The final chapter explores the effects of a novel hyaluronic acid hydrogel on primary human macrophages. It is demonstrated that this material is biocompatible, and modulation of hydrogel stiffness in the range achieved (1 – 10 kPa) has no significant effect on macrophage polarisation. It is then attempted to incorporate the ketoacid, IP, into the hydrogel and deliver it into a rat bone defect site. Follow-on assessment of ex vivo tissue demonstrates that IP-loaded hydrogel leads to an upregulation in osteogenic gene expression at seven days post-implantation.

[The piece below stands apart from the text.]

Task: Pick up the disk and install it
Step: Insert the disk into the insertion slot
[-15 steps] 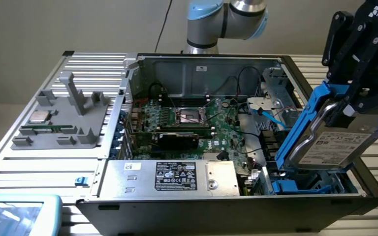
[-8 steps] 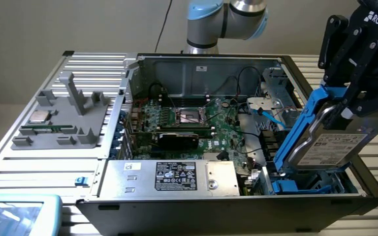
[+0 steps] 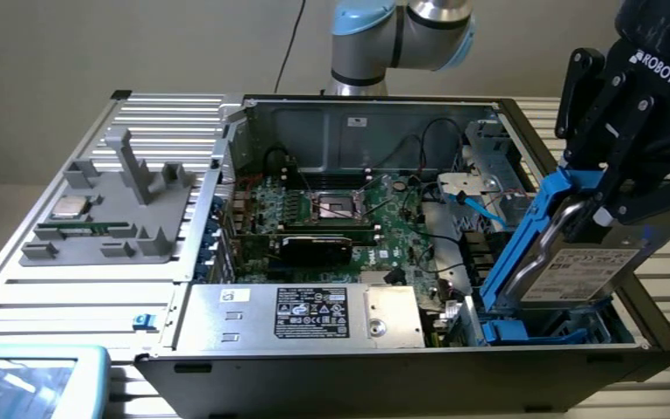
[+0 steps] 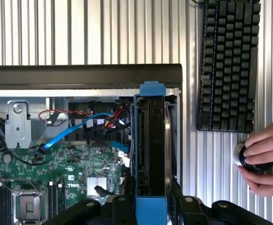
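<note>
clenched on the disk [image 3: 589,269] with the gripper's [image 3: 612,209] fingers [image 3: 661,188]. flat, silver-grey, white printed label on 1 face, clipped in a bright blue plastic frame. held tilted, lower end down at the drive bay [image 3: 568,325] on the exterior view's right of the open computer case [image 3: 428,371]. edge-on in the wrist view.
</note>
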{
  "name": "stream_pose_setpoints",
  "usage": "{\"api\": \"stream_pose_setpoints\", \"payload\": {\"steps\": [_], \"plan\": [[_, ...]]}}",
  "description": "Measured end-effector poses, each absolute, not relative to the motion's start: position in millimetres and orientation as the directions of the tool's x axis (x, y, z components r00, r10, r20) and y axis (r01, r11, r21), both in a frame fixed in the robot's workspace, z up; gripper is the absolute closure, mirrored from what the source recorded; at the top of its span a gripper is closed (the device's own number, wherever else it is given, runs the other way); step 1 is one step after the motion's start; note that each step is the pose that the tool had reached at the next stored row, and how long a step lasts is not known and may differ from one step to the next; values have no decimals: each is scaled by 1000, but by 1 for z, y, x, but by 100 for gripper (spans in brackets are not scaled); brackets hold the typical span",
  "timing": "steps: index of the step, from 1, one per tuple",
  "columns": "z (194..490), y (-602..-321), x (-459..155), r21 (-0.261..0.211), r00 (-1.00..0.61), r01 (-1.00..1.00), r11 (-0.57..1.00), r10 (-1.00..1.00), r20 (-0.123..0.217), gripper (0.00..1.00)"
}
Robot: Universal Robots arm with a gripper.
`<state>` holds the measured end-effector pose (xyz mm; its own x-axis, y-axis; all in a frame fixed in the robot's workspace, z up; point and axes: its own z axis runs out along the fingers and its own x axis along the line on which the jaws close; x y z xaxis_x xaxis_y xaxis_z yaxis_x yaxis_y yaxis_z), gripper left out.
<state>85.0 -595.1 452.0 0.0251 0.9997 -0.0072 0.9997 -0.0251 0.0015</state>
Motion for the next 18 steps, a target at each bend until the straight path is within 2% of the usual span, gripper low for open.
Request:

Overall, the work in this thesis furthers our understanding of the human macrophage response to HA biomaterial particulates and posits immunometabolism a worthy strategy to further characterise the immune response to biomaterials, as well as reveal potential novel therapeutic targets for tissue repair and regeneration. This thesis also demonstrates the pro-regenerative potential of a novel immunomodulatory ketoacid for bone tissue engineering applications, and presents a novel hyaluronic acid hydrogel as a potential delivery platform for immunomodulators in a bone regenerative context. Ultimately, by furthering our understanding of biomaterial-immune system interactions, and how we can capitalise on such for therapeutic benefit, we stand to create a new class of ‘immune-informed’ biomaterials that hold the potential to tackle existing healthcare challenges around biomaterial implantation strategies.